As far as maple regulations go you will start with the Ontario regs which are summarized on the Ontario Producers Association website here - Useful Information on Ontario Maple Syrup - Regulations and Inspections . That's all you need to get up and running in Ontario right now. There is no cartel, licensing, or quota system. It's a completely free market. Federal registration and inspection (CFIA) is needed only if you plan to export to another province or country OR if you want to add third party quality inspections to your products. It's way cheaper than organic and tells the consumer your syrup is inspected by a government agency.

Sounds like a forester will be your best friend for estimating tap counts and your volume will vary depending on many different issues. Sugar content, tree crown, size of trees, forest health, vac or buckets, etc. You could always measure out 230 feet x 230 feet and count potential taps in that square. That would be tap count per acre.

Buckets are easier to get started with but require way more labour during the season and will collect less sap.

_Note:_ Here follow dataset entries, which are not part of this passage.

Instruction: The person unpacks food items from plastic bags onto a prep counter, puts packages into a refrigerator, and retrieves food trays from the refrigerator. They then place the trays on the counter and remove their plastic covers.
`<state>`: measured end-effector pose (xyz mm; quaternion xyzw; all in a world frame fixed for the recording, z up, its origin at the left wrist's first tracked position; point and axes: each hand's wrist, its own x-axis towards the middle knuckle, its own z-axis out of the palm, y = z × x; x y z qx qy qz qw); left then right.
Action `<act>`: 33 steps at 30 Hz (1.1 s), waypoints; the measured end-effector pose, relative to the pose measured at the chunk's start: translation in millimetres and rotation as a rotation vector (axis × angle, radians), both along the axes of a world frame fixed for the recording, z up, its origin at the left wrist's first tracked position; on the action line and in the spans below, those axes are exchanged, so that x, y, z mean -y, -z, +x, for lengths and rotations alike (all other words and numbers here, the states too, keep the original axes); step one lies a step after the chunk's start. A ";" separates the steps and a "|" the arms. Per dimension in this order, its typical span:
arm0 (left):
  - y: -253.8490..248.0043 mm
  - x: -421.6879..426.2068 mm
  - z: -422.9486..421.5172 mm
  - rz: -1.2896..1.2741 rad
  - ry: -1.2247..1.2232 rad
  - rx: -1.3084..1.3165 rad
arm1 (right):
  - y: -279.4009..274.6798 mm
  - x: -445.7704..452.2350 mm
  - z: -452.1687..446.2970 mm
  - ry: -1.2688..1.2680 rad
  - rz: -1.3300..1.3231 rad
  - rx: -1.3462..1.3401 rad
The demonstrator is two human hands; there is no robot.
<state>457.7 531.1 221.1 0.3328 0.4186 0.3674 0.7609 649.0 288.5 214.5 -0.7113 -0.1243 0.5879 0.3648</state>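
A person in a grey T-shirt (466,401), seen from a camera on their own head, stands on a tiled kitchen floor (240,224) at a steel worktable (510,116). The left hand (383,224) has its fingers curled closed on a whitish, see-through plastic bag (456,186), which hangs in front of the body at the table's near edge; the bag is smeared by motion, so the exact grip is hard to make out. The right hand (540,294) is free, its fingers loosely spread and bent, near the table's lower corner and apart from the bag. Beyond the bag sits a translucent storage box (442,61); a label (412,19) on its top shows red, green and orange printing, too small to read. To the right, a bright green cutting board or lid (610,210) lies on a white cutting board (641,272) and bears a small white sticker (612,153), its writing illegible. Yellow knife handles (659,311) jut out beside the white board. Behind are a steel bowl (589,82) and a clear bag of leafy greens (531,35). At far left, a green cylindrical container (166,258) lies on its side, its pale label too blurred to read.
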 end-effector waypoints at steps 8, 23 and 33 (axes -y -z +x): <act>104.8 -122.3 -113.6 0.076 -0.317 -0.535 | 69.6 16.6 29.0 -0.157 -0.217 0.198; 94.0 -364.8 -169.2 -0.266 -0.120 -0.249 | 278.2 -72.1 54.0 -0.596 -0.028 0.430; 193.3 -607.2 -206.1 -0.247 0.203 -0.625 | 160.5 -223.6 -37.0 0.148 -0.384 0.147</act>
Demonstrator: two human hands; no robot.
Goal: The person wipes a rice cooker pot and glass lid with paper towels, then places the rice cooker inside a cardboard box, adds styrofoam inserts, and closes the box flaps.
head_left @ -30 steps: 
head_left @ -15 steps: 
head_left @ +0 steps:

If you are planning under 250 taps then start with buckets to get the rest of the process sorted out first. You will get your money back in full if not more for the cost of the buckets should you sell them later.

There are four or five very common maples in SW Ontario. Post a photo of a leaf and we can identify it right away.

Organic status is easy. It just takes a pile of money and a pile of paperwork. Leave this one until later and only if you have a market that will justify the added cost and aggravation.

Sap storage is a variable. Every third day will work for most of the season providing you keep the tanks clean between uses, out of the sun, and cool as possible. 3 days storage will be difficult later in the season when the days are very warm and sap is already cloudy during collection. For the most part it will mean you need to boil a little longer and your finished syrup will be a little darker.

Check Ontario Maple Syrup Producers Association (OMSPA) website this fall/winter for the list of "Info Days" on their main page. These are single day events across the province with a ton of info for producers and usually a great lunch with other maple folks around.